Good question. Race officials yelled to Cook that she was the first one in; the other boats were still out there in the murk. They also noted that she was now the new open-class world champion, having averaged a surprising 54.9 mph going over, under and through that wild sea. In fact, the next boat didn't finish for another 21 minutes, and after that only three more of the nine starters in the top class came in, seven of 19 in the entire fleet. This was considered a near-perfect climax to a miserably perfect day. At the cocktail party that evening, the racers turned out in bandage and sling—the formal wear of this sport—hugging each other and hollering and whooping while their bruises deepened into rich purples. Betty Cook included.
Looking back on it now, a little over two and a half years later, one can see that it was the being included that was important. Not that Betty Cook had suddenly become just one of the guys—she is far too crafty and feminine for that—but winning that 1977 race was a graduation day of sorts.
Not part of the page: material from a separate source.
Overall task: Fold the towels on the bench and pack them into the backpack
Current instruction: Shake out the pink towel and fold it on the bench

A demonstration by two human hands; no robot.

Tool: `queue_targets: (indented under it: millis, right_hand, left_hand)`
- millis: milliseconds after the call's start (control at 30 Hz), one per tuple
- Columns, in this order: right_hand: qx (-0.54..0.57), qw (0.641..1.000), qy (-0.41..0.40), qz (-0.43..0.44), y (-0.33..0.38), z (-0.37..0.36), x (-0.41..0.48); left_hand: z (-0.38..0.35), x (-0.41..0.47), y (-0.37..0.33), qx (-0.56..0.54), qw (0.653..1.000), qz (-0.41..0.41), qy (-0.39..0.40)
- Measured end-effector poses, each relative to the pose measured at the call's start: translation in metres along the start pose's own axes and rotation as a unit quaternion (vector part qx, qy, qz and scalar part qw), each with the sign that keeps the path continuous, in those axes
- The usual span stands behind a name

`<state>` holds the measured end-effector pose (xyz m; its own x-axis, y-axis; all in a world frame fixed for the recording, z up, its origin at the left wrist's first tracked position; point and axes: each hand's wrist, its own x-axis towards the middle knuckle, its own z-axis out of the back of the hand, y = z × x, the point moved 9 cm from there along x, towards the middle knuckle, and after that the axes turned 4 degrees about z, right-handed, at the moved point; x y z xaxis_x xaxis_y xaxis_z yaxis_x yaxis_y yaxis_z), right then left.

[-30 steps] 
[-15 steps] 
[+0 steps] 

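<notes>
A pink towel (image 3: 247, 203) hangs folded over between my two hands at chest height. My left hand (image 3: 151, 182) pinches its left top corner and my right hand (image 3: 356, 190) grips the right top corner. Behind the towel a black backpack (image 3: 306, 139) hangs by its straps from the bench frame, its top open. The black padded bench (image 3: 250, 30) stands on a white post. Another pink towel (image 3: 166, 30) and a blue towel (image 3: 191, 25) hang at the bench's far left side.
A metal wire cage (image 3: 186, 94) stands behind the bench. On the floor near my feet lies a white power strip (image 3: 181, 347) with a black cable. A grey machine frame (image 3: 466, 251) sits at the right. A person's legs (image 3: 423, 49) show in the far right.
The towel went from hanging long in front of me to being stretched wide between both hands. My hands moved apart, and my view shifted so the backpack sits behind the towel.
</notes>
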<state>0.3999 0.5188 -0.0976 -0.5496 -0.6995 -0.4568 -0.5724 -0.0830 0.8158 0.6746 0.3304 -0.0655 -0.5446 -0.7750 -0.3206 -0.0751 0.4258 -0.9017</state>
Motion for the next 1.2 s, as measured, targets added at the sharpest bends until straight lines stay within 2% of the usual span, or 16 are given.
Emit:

It established her as a force in the sport; none of this sweet-little-old-me-against-great-big-you stuff, but someone to be reckoned with as an equal on a hull-to-hull basis. Offshore powerboat racing hasn't been the same since.
After all, here was a sport that relished its pure-guts, masculine image, an activity populated by boats carrying gritty names like Thunderball and Villain and Intimidator and Bounty Hunter. And what was this? Kaama? A boat named after an African antelope? As if that wasn't bad enough, apparently a lady African antelope. The boat's fore-deck featured a stylized creature with long, graceful neck, nicely curled horns and, well, eyelashes. And beneath that a red heart, you guys. The racers could only nod mutely when Cook explained that she had picked the name from The New York Times crossword puzzle and that she had picked the logo simply because she liked it. Any more questions, fellas?
A necklace encrusted with diamonds in the shape of an anchor now commemorates that 1977 victory; Cook wears it constantly, along with a small gold pendant spelling out Kaama and another gold chain punctuated here and there with more diamonds. An oval diamond ring on one finger could be used as a sea anchor in an emergency. With every little move Cook sends sharp beams of light into the dark corners of rooms. All of this is combined in the best possible throwaway manner with over-the-counter blouses and faded blue jeans and beat-up boat shoes.
Yet nothing is overdone. In fact. Cook's attire is conservative. Offshore racing is an exotic sport full of folks who are restlessly brave and wealthy and like to prove it to each other. The men tend to talk in capital letters and bold italics, and most of them wear more jewelry than Cook. If dropped over the side without a life jacket, many racers would sink without a bubble.
"Well, it is an exuberant sport," Cook says. "Ocean powerboat racers seem to vibrate with life. They operate in a dangerous element, and they come back full of a special verve. You can't merely shake hands with a boat racer; they're touchers. They grab and hug. It's strange; we've found that we can't stage a typical sit-down awards banquet with these people. They won't sit down, and they can't sit still. They're constantly up, pounding on each other and shouting. A speaker has a hard time being heard over the din."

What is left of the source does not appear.